**The problem**
Repeat the listing below in full, exactly.

**Information provided**

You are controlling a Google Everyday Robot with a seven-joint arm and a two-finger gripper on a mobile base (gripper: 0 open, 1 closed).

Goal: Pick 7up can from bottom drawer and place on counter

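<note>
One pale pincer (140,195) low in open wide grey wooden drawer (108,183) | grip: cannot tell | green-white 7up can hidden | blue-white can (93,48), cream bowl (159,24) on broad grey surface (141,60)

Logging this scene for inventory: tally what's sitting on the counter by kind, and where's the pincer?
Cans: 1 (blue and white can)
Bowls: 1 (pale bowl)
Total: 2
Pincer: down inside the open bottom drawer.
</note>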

**Written answer**
You are controlling a Google Everyday Robot with a seven-joint arm and a two-finger gripper on a mobile base (gripper: 0 open, 1 closed).

Goal: Pick 7up can from bottom drawer and place on counter

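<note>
One pale pincer (140,195) low in open wide grey wooden drawer (108,183) | grip: cannot tell | green-white 7up can hidden | blue-white can (93,48), cream bowl (159,24) on broad grey surface (141,60)

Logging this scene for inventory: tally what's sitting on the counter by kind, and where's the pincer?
Cans: 1 (blue and white can)
Bowls: 1 (pale bowl)
Total: 2
Pincer: down inside the open bottom drawer.
</note>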

Nothing further is needed for the answer.